Quando o senhor acredita que o Federal Reserve vai iniciar as altas dos juros?

A nossa expectativa é que o Federal Reserve poderá elevar os juros pela primeira vez perto de meados de 2023 e adotar mais duas elevações em 2024. Mas há riscos significativos. Se a inflação continuar alta de forma mais persistente do que o aguardado, o Fed poderá ser forçado a controlar a alta das expectativas de inflação antecipando as altas de juros. Contudo, se for provado que a alta da inflação foi mesmo transitória e voltar a ficar abaixo da meta de 2% como ocorria antes do surgimento do coronavírus, então o Fed poderá recuar e dedicar mais foco na recuperação do mercado de trabalho. Desta forma, as elevações dos juros poderão ser um pouco adiadas.

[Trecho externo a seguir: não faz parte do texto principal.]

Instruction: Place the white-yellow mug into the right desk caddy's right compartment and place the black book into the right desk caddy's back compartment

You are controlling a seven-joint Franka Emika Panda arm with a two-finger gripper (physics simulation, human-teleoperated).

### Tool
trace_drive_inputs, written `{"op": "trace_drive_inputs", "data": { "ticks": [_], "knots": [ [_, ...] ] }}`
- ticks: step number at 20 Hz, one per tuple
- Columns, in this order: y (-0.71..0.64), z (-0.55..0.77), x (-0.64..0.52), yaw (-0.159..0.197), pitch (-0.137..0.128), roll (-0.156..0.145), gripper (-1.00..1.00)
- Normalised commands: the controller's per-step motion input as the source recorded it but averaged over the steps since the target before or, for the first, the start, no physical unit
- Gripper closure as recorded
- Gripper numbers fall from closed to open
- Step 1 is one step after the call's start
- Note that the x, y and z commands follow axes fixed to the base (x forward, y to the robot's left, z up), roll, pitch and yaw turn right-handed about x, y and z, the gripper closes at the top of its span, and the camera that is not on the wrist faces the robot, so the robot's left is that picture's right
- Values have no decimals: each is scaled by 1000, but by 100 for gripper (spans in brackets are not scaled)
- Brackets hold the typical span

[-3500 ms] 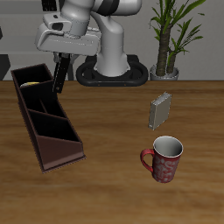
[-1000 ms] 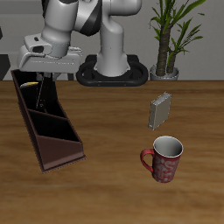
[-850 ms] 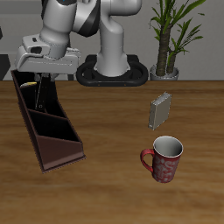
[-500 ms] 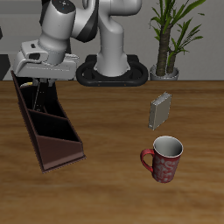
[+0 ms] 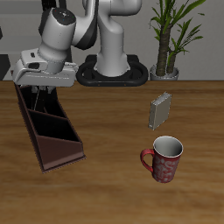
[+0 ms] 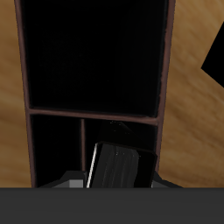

Em relação ao plano de infraestrutura defendido pelo presidente dos EUA, Joe Biden, qual é o montante que poderá ser aprovado pelo Congresso neste ano?

Avaliamos que pode ser aprovado um valor total próximo a US$ 3 trilhões, com o aval do Senado obtido com o mecanismo conhecido como reconciliação, o que provavelmente ocorrerá no último trimestre de 2021. Mas há também várias incertezas. Ocorreu algum progresso no pacote bipartidário desenhado há algumas semanas, mas existem questões pendentes sobre o funding e não há ainda um texto legislativo desta proposta. Existe uma situação política delicada que precisa ser considerada, tanto pela perspectiva dos republicanos como também dos democratas mais moderados. Talvez mais importante do que o número total seria avaliar o quanto destas verbas virá do aumento de receitas do governo. Há um movimento para que este pacote seja totalmente financiado, o que significa que provavelmente veremos muito menos recursos federais do que esperávamos há alguns meses.